* **ABOUT THIS EXERCISE**:
Using the records below, count the lines with "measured" in them. Give the number only.

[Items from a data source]

::::

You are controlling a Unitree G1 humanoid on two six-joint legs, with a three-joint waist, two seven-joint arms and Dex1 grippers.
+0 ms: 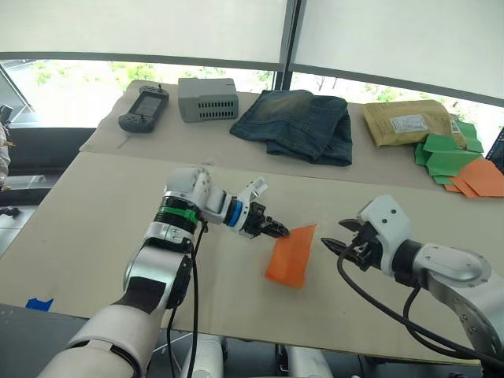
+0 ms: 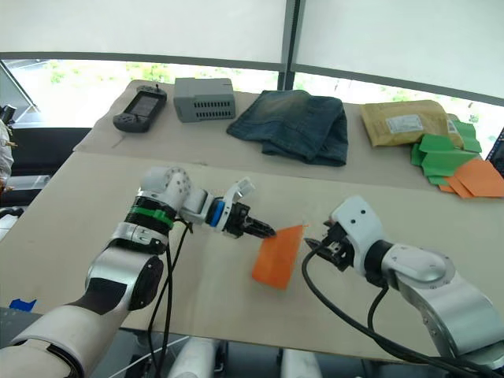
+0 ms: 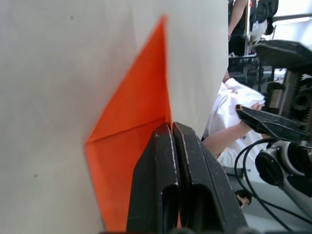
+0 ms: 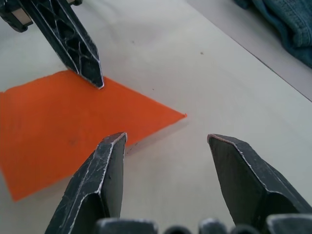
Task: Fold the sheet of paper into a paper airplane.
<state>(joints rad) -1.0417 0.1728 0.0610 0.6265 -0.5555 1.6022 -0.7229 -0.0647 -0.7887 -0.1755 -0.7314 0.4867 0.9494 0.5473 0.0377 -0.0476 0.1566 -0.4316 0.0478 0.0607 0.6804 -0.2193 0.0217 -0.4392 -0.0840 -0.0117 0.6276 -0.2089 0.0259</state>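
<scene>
Paper sheet [image 1: 292, 256], folded wedge, runs near-to-far; closed left gripper [image 1: 280, 231] presses its far corner, right gripper [image 1: 331, 245] spread beside.

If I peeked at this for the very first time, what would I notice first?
Your eye would land on the bright orange sheet of paper lying in the middle of the pale table. The left gripper, fingers shut, presses its tip on the paper's edge, while the right gripper waits open just beside it. At the far right sits a pile of green and orange paper pieces.
</scene>
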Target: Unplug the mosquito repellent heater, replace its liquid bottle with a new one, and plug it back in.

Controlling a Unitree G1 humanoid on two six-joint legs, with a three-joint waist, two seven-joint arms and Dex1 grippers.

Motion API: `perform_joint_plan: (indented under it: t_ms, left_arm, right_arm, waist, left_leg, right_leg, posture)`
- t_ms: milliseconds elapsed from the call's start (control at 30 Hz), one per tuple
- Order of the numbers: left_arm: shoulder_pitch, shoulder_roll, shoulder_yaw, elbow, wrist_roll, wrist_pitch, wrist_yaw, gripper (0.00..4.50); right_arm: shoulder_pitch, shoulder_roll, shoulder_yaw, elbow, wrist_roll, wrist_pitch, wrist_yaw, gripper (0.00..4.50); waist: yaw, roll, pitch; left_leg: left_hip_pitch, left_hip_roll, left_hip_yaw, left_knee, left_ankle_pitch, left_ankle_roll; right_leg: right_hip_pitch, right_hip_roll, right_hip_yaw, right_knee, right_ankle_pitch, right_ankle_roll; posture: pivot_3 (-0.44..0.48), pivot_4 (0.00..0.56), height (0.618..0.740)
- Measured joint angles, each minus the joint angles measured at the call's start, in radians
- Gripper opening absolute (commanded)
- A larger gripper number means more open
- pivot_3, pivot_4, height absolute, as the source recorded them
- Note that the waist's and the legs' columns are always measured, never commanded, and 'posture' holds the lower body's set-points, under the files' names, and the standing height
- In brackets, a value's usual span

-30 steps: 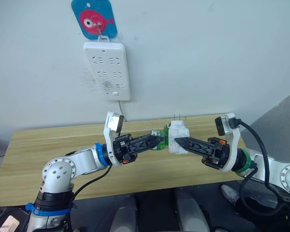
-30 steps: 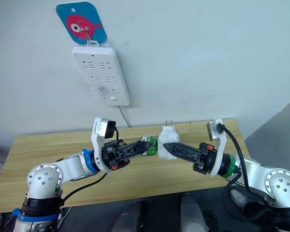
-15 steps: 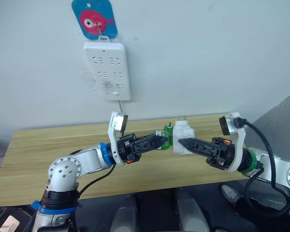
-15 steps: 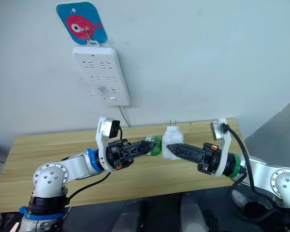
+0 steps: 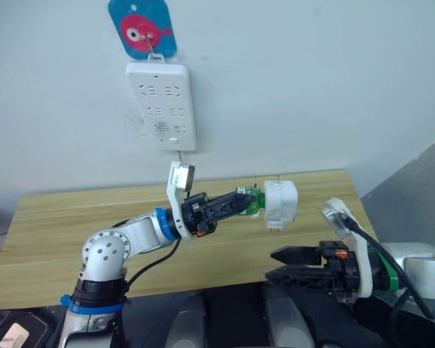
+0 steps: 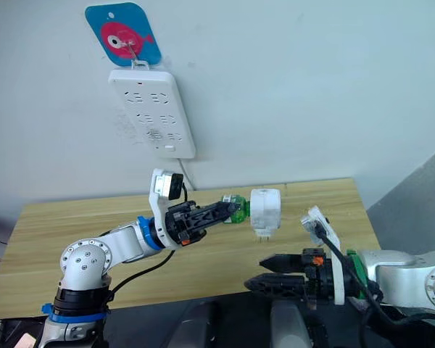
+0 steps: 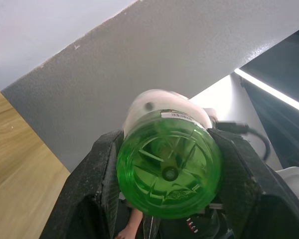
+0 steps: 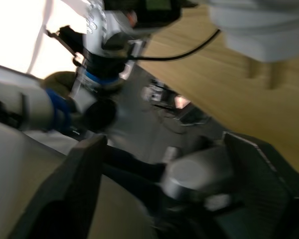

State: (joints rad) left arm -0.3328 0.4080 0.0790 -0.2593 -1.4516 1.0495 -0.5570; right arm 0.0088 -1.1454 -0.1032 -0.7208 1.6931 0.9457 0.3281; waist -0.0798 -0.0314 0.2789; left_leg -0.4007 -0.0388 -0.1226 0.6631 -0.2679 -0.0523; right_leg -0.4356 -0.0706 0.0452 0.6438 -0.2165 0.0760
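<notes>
The mosquito repellent heater (image 5: 281, 202) is off the power strip and hangs in the air above the table, its two prongs pointing down. A green liquid bottle (image 5: 254, 201) sticks out of its left side. My left gripper (image 5: 243, 204) is shut on that bottle, and the bottle alone carries the heater. The left wrist view shows the bottle's green base (image 7: 169, 172) squeezed between both fingers, with the white heater (image 7: 152, 102) behind it. My right gripper (image 5: 273, 265) sits lower, at the table's near edge, open with nothing in it. In its wrist view the heater (image 8: 259, 27) hangs above it.
A long white power strip (image 5: 162, 105) hangs on the wall under a blue plaque with a pink fish (image 5: 141, 27), its cord running down behind the wooden table (image 5: 51, 217). A grey wall panel stands at the far right.
My right gripper has let go of the heater, opened and dropped back to the table's near edge. The left gripper has carried bottle and heater a little to the right; the prongs have turned from up to down.
</notes>
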Motion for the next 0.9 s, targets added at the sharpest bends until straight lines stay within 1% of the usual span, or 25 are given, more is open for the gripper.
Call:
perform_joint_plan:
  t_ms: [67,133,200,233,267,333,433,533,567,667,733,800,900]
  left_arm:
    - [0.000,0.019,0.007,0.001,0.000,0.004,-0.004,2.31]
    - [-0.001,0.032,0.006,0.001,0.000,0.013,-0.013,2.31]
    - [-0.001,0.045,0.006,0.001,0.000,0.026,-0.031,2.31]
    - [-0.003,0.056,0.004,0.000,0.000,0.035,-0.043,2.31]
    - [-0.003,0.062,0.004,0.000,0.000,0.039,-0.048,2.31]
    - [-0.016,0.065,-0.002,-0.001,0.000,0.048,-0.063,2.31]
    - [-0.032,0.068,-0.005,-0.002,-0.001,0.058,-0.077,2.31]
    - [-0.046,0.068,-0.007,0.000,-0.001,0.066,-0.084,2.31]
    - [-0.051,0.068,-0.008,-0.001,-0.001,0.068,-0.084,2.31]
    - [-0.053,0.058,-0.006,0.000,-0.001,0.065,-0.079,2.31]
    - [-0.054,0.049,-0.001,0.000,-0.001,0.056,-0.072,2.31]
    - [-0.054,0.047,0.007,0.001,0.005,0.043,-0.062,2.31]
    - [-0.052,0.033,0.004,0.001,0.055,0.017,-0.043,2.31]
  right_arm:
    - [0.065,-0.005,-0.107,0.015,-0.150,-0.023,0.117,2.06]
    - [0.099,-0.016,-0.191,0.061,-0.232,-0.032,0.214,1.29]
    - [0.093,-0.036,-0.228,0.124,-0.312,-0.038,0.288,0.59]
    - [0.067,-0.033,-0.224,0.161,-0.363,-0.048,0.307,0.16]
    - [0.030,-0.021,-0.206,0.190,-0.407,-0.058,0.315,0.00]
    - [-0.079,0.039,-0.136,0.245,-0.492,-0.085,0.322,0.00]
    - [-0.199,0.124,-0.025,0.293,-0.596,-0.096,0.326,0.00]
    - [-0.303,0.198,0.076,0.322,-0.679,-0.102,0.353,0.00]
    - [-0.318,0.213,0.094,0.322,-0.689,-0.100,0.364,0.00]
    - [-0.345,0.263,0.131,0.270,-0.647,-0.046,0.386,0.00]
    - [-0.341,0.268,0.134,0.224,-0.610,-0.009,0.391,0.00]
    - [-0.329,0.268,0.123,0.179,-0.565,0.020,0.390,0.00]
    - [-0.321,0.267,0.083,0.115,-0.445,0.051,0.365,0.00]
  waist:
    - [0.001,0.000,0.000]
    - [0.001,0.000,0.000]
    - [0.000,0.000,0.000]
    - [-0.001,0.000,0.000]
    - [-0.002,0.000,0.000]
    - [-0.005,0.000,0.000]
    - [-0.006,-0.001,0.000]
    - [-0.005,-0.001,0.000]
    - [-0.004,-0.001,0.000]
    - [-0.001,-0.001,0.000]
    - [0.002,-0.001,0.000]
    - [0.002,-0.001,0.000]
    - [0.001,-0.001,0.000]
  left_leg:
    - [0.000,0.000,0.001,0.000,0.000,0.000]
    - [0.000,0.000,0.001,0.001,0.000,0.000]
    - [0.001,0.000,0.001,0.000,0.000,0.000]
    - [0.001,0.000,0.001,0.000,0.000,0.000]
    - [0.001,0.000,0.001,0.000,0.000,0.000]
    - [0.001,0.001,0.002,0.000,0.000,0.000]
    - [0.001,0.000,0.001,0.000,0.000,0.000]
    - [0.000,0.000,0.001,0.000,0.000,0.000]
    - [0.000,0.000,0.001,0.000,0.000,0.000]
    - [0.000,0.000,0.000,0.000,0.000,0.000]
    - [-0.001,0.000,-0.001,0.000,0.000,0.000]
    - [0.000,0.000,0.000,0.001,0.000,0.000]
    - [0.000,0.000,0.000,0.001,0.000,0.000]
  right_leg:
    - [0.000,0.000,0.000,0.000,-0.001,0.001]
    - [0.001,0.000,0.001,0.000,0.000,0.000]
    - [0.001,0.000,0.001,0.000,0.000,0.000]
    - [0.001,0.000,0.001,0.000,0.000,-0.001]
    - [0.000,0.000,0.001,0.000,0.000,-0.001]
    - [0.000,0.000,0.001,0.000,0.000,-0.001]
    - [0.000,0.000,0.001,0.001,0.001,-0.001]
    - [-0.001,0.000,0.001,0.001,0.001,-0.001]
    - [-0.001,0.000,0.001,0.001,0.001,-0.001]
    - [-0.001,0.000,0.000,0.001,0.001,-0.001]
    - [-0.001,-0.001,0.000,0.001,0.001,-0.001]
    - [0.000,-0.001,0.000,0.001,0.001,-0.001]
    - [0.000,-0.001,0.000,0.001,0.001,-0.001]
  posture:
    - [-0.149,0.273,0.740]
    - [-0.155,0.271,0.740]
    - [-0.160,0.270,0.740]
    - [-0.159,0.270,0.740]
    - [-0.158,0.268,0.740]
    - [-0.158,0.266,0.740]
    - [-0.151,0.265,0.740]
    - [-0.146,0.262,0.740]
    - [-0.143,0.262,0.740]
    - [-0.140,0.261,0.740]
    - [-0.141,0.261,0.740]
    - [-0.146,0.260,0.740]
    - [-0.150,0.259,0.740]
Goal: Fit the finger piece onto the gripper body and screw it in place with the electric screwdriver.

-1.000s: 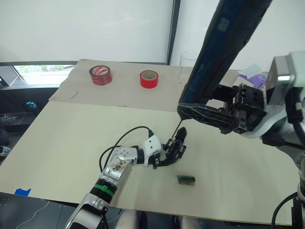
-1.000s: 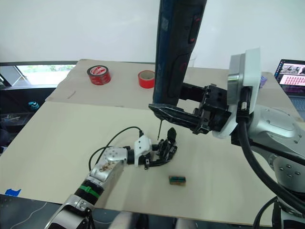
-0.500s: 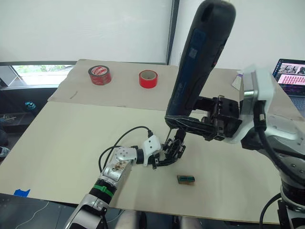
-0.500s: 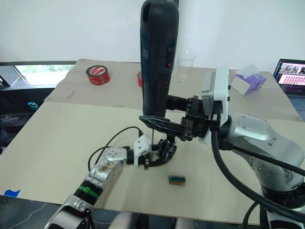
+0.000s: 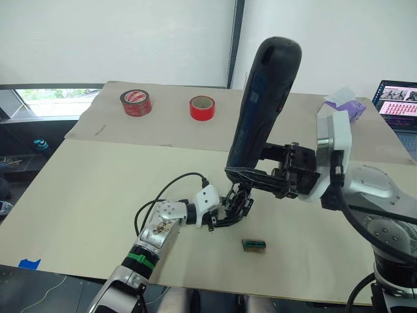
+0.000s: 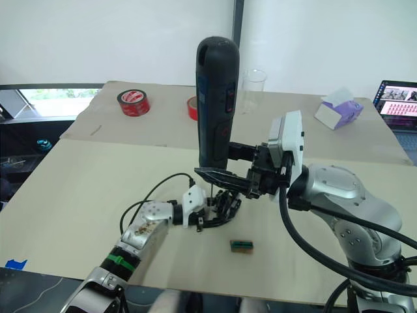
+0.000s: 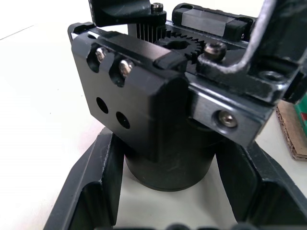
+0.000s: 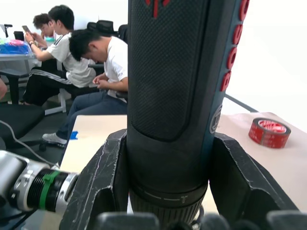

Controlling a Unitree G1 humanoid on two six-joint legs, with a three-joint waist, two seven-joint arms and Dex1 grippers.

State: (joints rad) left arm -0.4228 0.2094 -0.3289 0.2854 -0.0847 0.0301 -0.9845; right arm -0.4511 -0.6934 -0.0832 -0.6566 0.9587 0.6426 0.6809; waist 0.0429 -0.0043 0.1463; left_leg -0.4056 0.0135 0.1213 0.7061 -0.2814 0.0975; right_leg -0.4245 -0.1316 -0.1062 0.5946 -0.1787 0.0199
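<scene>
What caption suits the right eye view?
Right hand holds the electric screwdriver upright over the gripper body gripped by the left hand.

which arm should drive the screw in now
Right. The right gripper grips the electric screwdriver upright, directly above the gripper body. The left gripper is clamped on that body, bracing it on the table.

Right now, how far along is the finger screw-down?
Done: the left claw is clamped on the gripper body, standing on the table. In hand: the right claw holds the electric screwdriver upright, bit down over the body. Left: driving the screw; whether the finger piece is seated cannot be told.
</scene>
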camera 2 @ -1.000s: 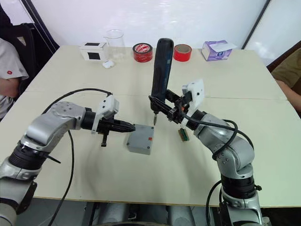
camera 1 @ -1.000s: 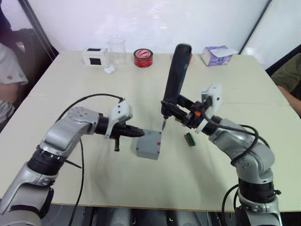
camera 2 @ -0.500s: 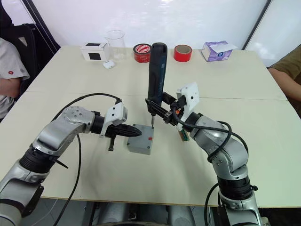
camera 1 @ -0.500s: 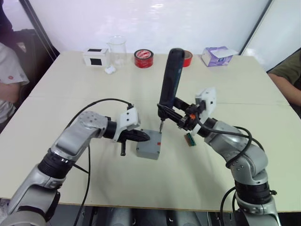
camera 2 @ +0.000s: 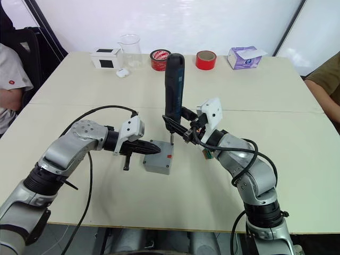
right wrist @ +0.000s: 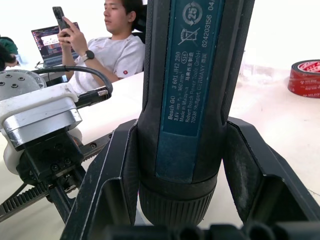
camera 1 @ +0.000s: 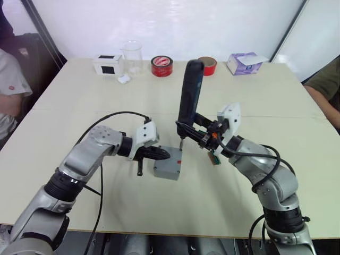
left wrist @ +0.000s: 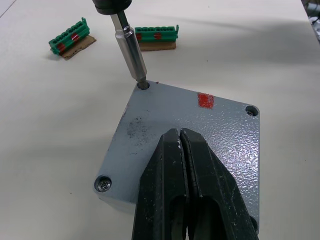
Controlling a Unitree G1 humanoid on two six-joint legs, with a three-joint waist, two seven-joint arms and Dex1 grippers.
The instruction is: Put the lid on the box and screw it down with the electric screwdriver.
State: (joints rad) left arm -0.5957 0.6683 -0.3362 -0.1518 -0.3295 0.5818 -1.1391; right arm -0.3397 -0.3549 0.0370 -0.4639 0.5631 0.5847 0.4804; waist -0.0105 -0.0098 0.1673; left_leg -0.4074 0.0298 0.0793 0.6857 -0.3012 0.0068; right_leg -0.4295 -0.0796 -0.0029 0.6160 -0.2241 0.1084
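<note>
One corner now meeting the electric screwdriver (camera 2: 173,85) bit, standing near upright at the lid's (left wrist: 190,135) twelve o'clock, clamped in right gripper (camera 2: 187,133); left gripper (left wrist: 182,150) pinched shut, seemingly pressing the lid onto the box (camera 2: 158,158).

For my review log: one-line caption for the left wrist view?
Shut left gripper presses on the lid while the screwdriver bit sits in a corner hole.

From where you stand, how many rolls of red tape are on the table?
2. Both sit along the table's far edge: one red tape roll beside the glass beaker, the other red roll nearer the purple tissue box.
</note>
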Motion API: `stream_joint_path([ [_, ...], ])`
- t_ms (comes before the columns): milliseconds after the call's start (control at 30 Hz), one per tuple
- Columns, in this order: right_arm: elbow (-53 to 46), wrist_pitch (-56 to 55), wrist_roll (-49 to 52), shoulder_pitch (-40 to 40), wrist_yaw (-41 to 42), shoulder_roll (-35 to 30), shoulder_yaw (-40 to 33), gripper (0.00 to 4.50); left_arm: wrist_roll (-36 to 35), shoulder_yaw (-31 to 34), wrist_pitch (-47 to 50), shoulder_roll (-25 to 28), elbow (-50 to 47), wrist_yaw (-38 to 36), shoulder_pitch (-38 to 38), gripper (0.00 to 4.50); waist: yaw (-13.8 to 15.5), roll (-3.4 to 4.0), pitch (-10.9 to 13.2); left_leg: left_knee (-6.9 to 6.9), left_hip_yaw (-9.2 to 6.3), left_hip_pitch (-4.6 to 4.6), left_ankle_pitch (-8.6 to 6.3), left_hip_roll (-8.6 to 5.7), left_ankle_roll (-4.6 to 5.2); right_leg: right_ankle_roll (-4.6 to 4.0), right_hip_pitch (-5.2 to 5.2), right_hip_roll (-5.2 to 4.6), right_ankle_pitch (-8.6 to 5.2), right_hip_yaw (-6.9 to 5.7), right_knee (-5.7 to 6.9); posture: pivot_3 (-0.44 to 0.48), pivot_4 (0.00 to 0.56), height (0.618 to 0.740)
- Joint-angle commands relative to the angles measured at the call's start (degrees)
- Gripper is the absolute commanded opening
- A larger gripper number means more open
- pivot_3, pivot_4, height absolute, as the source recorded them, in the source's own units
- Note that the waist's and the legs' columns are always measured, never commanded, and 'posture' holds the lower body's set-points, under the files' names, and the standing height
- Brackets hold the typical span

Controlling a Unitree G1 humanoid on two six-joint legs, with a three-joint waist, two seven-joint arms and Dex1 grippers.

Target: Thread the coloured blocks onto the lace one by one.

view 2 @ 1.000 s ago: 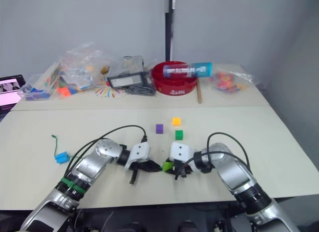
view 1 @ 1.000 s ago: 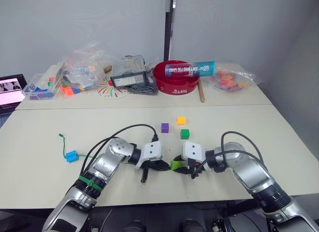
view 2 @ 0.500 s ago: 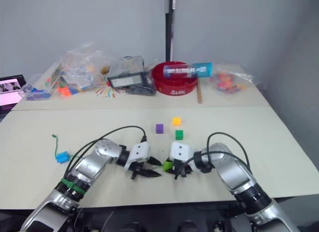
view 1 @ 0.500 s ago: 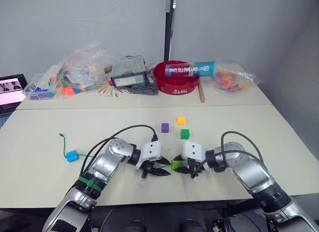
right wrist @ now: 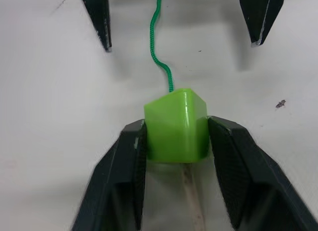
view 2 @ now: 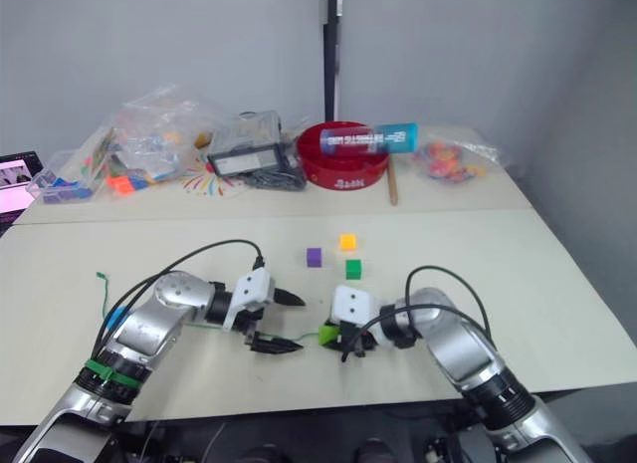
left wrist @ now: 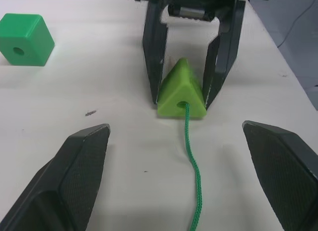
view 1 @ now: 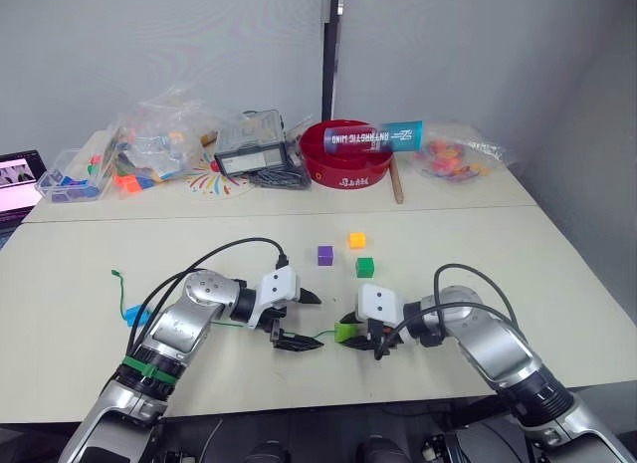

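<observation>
The light green block (right wrist: 176,124) rests on the table with my right gripper (view 1: 362,336) shut on it, one finger against each side. The thin green lace (left wrist: 191,156) enters the block's hole and trails left across the table (view 1: 557,284), under my left gripper (view 1: 304,321). That gripper stands wide open a short way left of the block, holding nothing. Further left, the blue block (view 1: 134,313) is partly hidden by my left arm, with the lace's tail (view 1: 119,276) behind it. Purple (view 1: 324,255), orange-yellow (view 1: 357,240) and dark green (view 1: 365,267) blocks lie loose behind the grippers.
On the back table stand a red bowl (view 1: 348,169) with a blue tube (view 1: 373,136) across it, clear bags of toys (view 1: 159,144), a grey device (view 1: 249,149) and a wooden stick (view 1: 398,184). Black cables (view 1: 239,249) loop from both wrists.
My left gripper has gone from shut to wide open and drawn back leftward from the light green block, leaving the lace on the table. The right gripper has stayed at the block.
</observation>
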Motion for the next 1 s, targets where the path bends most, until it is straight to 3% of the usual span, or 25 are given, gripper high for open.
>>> stream_joint_path([
  [33,-1.9,1.6,1.2,0.8,0.4,-0.3,0.1,3.39,-0.7,-0.8,-0.6,-1.3,-1.4,-0.2,-1.0,4.5,0.0,0.0,0.0,0.0,0.0,0.0,0.0,-0.01,0.0,0.0,0.0,0.0,0.0,0.0,0.0,0.0,0.15,0.74],
  [133,-4.4,2.5,3.6,1.5,1.6,-2.8,-2.9,4.36,0.0,-1.6,-1.0,-2.6,-0.4,0.4,-1.4,4.5,0.1,0.0,0.0,-0.01,0.0,-0.05,0.0,-0.03,0.0,0.0,-0.04,-0.02,0.0,0.0,-0.01,0.0,0.15,0.74],
  [333,-8.7,2.3,8.2,6.6,4.0,-9.4,-8.4,4.36,2.4,-4.6,-3.5,-5.9,3.0,1.2,-2.8,4.5,0.8,-0.02,0.0,0.09,-0.02,-0.28,0.0,-0.1,0.0,0.02,-0.09,-0.11,0.01,-0.04,-0.11,0.0,0.15,0.74],
  [767,-4.7,-0.3,6.9,6.3,-0.7,-7.2,-7.7,4.36,7.4,-7.4,-9.1,-9.4,10.1,4.4,-2.9,4.5,0.4,-0.03,0.0,0.16,-0.02,-0.33,0.0,-0.08,0.0,0.03,-0.11,-0.04,0.01,-0.03,-0.1,0.0,0.15,0.74],
  [1000,-3.6,-0.6,6.2,5.1,-1.0,-7.0,-6.3,4.39,8.0,-8.6,-9.9,-9.3,11.2,3.6,-1.9,2.47,0.5,-0.03,0.0,0.17,-0.02,-0.31,0.0,-0.1,0.0,0.03,-0.1,-0.04,0.01,-0.04,-0.09,0.0,0.15,0.74],
])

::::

* **TASK OUTPUT**:
4